Task description:
Please print each record that follows precisely as it appears.
======
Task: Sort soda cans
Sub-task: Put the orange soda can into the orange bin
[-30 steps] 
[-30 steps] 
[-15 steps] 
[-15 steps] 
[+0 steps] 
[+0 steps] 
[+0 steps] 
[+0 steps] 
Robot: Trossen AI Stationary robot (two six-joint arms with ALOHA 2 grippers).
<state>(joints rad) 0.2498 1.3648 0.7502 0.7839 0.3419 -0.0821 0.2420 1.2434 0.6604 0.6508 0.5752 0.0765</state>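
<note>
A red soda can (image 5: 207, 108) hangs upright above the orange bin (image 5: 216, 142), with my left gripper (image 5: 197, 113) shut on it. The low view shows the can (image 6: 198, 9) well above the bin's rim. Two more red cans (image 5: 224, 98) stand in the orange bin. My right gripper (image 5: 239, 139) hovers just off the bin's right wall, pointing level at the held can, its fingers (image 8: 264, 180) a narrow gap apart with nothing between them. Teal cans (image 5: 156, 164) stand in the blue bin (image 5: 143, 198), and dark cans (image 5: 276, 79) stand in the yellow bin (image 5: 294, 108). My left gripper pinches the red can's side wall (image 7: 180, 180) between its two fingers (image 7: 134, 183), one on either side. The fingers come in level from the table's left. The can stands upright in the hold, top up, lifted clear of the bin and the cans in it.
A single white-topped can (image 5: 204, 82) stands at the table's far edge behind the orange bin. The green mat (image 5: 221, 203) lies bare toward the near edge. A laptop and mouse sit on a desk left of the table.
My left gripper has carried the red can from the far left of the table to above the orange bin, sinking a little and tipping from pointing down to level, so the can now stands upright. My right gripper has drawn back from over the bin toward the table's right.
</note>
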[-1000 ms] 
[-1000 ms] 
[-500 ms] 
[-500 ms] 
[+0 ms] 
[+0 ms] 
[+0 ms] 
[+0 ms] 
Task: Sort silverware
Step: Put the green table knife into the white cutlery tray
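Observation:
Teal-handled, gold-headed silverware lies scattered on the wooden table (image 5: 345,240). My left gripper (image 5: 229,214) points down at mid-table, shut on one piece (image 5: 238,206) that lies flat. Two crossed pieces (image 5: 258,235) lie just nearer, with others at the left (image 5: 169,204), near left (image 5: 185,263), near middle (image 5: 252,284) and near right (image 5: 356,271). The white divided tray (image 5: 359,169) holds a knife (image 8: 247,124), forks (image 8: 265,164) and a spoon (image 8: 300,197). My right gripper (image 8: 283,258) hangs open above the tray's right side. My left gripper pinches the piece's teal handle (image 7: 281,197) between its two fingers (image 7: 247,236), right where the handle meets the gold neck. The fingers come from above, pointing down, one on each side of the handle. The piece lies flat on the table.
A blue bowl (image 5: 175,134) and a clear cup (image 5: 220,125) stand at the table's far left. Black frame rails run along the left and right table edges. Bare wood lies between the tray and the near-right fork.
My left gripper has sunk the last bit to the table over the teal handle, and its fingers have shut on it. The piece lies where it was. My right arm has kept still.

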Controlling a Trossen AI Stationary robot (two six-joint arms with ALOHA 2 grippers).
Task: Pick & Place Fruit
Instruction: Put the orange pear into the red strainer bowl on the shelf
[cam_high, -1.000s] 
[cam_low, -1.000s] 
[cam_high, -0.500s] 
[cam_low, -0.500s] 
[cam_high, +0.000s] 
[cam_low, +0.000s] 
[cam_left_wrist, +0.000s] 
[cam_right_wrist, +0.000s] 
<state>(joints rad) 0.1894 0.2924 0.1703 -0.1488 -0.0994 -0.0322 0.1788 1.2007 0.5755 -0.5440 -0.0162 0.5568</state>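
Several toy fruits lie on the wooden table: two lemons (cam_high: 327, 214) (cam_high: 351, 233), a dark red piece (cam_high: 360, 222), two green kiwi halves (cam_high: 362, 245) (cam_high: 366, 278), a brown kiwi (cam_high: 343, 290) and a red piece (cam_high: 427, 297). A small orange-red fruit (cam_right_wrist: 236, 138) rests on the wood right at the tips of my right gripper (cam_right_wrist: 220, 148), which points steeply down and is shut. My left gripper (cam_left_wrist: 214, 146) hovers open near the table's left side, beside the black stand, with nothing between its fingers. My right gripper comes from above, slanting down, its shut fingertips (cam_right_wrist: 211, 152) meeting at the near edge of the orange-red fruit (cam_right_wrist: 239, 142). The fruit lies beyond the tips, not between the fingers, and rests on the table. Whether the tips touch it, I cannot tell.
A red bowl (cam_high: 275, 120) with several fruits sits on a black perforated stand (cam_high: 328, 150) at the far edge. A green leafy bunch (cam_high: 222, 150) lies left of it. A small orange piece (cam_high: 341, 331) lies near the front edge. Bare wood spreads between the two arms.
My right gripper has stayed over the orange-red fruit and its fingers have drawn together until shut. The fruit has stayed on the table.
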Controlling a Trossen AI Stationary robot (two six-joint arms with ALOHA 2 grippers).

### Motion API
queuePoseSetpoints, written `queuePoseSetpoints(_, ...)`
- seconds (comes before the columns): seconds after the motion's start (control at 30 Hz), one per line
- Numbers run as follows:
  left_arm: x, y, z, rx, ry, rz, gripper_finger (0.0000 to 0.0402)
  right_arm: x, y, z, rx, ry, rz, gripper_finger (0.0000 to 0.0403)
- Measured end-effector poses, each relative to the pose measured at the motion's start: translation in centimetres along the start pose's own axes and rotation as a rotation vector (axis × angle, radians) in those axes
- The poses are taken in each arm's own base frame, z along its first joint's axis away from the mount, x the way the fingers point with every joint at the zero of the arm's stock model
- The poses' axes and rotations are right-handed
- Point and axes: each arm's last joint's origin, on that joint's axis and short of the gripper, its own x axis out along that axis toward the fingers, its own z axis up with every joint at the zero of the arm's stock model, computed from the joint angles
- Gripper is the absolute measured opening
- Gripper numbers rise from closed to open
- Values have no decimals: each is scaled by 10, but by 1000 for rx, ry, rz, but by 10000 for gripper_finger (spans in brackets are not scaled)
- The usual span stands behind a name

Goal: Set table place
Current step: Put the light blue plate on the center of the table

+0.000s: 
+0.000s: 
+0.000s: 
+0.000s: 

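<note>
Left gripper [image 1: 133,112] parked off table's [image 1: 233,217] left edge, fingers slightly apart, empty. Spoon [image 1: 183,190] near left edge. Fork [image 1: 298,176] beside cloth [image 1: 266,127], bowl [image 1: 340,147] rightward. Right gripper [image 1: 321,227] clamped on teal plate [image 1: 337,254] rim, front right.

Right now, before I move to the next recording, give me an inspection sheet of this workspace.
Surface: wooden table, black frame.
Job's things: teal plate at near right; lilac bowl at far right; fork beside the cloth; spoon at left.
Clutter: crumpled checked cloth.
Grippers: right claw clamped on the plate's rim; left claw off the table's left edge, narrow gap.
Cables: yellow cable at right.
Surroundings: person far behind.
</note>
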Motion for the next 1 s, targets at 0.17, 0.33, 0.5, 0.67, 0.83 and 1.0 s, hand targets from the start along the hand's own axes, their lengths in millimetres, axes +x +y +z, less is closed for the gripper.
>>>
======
Written answer:
Task: Sort soda cans
Sub-task: Put the orange soda can into the orange bin
[-30 steps] 
[-30 steps] 
[-15 steps] 
[-15 steps] 
[+0 steps] 
[+0 steps] 
[+0 steps] 
[+0 steps] 
Robot: Trossen AI Stationary robot (two six-joint arms with ALOHA 2 grippers).
<state>(joints rad) 0.2498 1.3648 0.7502 0.7839 0.3419 -0.0821 0.2420 1.2434 0.6604 0.6508 0.5752 0.0765</state>
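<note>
A red soda can (image 5: 207, 108) hangs upright above the orange bin (image 5: 216, 142), with my left gripper (image 5: 197, 113) shut on it. The low view shows the can (image 6: 198, 9) well above the bin's rim. Two more red cans (image 5: 224, 98) stand in the orange bin. My right gripper (image 5: 239, 139) hovers just off the bin's right wall, pointing level at the held can, its fingers (image 8: 264, 180) a narrow gap apart with nothing between them. Teal cans (image 5: 156, 164) stand in the blue bin (image 5: 143, 198), and dark cans (image 5: 276, 79) stand in the yellow bin (image 5: 294, 108). My left gripper pinches the red can's side wall (image 7: 180, 180) between its two fingers (image 7: 134, 183), one on either side. The fingers come in level from the table's left. The can stands upright in the hold, top up, lifted clear of the bin and the cans in it.
A single white-topped can (image 5: 204, 82) stands at the table's far edge behind the orange bin. The green mat (image 5: 221, 203) lies bare toward the near edge. A laptop and mouse sit on a desk left of the table.
My left gripper has carried the red can from the far left of the table to above the orange bin, sinking a little and tipping from pointing down to level, so the can now stands upright. My right gripper has drawn back from over the bin toward the table's right.
</note>
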[-1000 ms] 
[-1000 ms] 
[-500 ms] 
[-500 ms] 
[+0 ms] 
[+0 ms] 
[+0 ms] 
[+0 ms] 
Task: Sort silverware
Step: Put the green table knife into the white cutlery tray
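Observation:
Teal-handled, gold-headed silverware lies scattered on the wooden table (image 5: 345,240). My left gripper (image 5: 229,214) points down at mid-table, shut on one piece (image 5: 238,206) that lies flat. Two crossed pieces (image 5: 258,235) lie just nearer, with others at the left (image 5: 169,204), near left (image 5: 185,263), near middle (image 5: 252,284) and near right (image 5: 356,271). The white divided tray (image 5: 359,169) holds a knife (image 8: 247,124), forks (image 8: 265,164) and a spoon (image 8: 300,197). My right gripper (image 8: 283,258) hangs open above the tray's right side. My left gripper pinches the piece's teal handle (image 7: 281,197) between its two fingers (image 7: 247,236), right where the handle meets the gold neck. The fingers come from above, pointing down, one on each side of the handle. The piece lies flat on the table.
A blue bowl (image 5: 175,134) and a clear cup (image 5: 220,125) stand at the table's far left. Black frame rails run along the left and right table edges. Bare wood lies between the tray and the near-right fork.
My left gripper has sunk the last bit to the table over the teal handle, and its fingers have shut on it. The piece lies where it was. My right arm has kept still.
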
Controlling a Trossen AI Stationary robot (two six-joint arms with ALOHA 2 grippers).
Task: Pick & Place Fruit
Instruction: Put the orange pear into the red strainer bowl on the shelf
[cam_high, -1.000s] 
[cam_low, -1.000s] 
[cam_high, -0.500s] 
[cam_low, -0.500s] 
[cam_high, +0.000s] 
[cam_low, +0.000s] 
[cam_left_wrist, +0.000s] 
[cam_right_wrist, +0.000s] 
<state>(joints rad) 0.1894 0.2924 0.1703 -0.1488 -0.0994 -0.0322 0.1788 1.2007 0.5755 -0.5440 -0.0162 0.5568</state>
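Several toy fruits lie on the wooden table: two lemons (cam_high: 327, 214) (cam_high: 351, 233), a dark red piece (cam_high: 360, 222), two green kiwi halves (cam_high: 362, 245) (cam_high: 366, 278), a brown kiwi (cam_high: 343, 290) and a red piece (cam_high: 427, 297). A small orange-red fruit (cam_right_wrist: 236, 138) rests on the wood right at the tips of my right gripper (cam_right_wrist: 220, 148), which points steeply down and is shut. My left gripper (cam_left_wrist: 214, 146) hovers open near the table's left side, beside the black stand, with nothing between its fingers. My right gripper comes from above, slanting down, its shut fingertips (cam_right_wrist: 211, 152) meeting at the near edge of the orange-red fruit (cam_right_wrist: 239, 142). The fruit lies beyond the tips, not between the fingers, and rests on the table. Whether the tips touch it, I cannot tell.
A red bowl (cam_high: 275, 120) with several fruits sits on a black perforated stand (cam_high: 328, 150) at the far edge. A green leafy bunch (cam_high: 222, 150) lies left of it. A small orange piece (cam_high: 341, 331) lies near the front edge. Bare wood spreads between the two arms.
My right gripper has stayed over the orange-red fruit and its fingers have drawn together until shut. The fruit has stayed on the table.
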Controlling a Trossen AI Stationary robot (two six-joint arms with ALOHA 2 grippers).

### Motion API
queuePoseSetpoints, written `queuePoseSetpoints(_, ...)`
- seconds (comes before the columns): seconds after the motion's start (control at 30 Hz), one per line
- Numbers run as follows:
  left_arm: x, y, z, rx, ry, rz, gripper_finger (0.0000 to 0.0402)
  right_arm: x, y, z, rx, ry, rz, gripper_finger (0.0000 to 0.0403)
- Measured end-effector poses, each relative to the pose measured at the motion's start: translation in centimetres along the start pose's own axes and rotation as a rotation vector (axis × angle, radians) in those axes
- The poses are taken in each arm's own base frame, z along its first joint's axis away from the mount, x the way the fingers point with every joint at the zero of the arm's stock model
- The poses' axes and rotations are right-handed
- Point and axes: each arm's last joint's origin, on that joint's axis and short of the gripper, its own x axis out along that axis toward the fingers, its own z axis up with every joint at the zero of the arm's stock model, computed from the joint angles
- Gripper is the absolute measured opening
- Gripper numbers rise from closed to open
- Values have no decimals: each is scaled by 10, but by 1000 for rx, ry, rz, but by 10000 for gripper_finger (spans in brackets are not scaled)
- The usual span stands behind a name

Goal: Set table place
Current step: Put the light blue plate on the center of the table

+0.000s: 
+0.000s: 
+0.000s: 
+0.000s: 

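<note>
Left gripper [image 1: 133,112] parked off table's [image 1: 233,217] left edge, fingers slightly apart, empty. Spoon [image 1: 183,190] near left edge. Fork [image 1: 298,176] beside cloth [image 1: 266,127], bowl [image 1: 340,147] rightward. Right gripper [image 1: 321,227] clamped on teal plate [image 1: 337,254] rim, front right.

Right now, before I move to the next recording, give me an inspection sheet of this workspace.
Surface: wooden table, black frame.
Job's things: teal plate at near right; lilac bowl at far right; fork beside the cloth; spoon at left.
Clutter: crumpled checked cloth.
Grippers: right claw clamped on the plate's rim; left claw off the table's left edge, narrow gap.
Cables: yellow cable at right.
Surroundings: person far behind.
</note>
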Motion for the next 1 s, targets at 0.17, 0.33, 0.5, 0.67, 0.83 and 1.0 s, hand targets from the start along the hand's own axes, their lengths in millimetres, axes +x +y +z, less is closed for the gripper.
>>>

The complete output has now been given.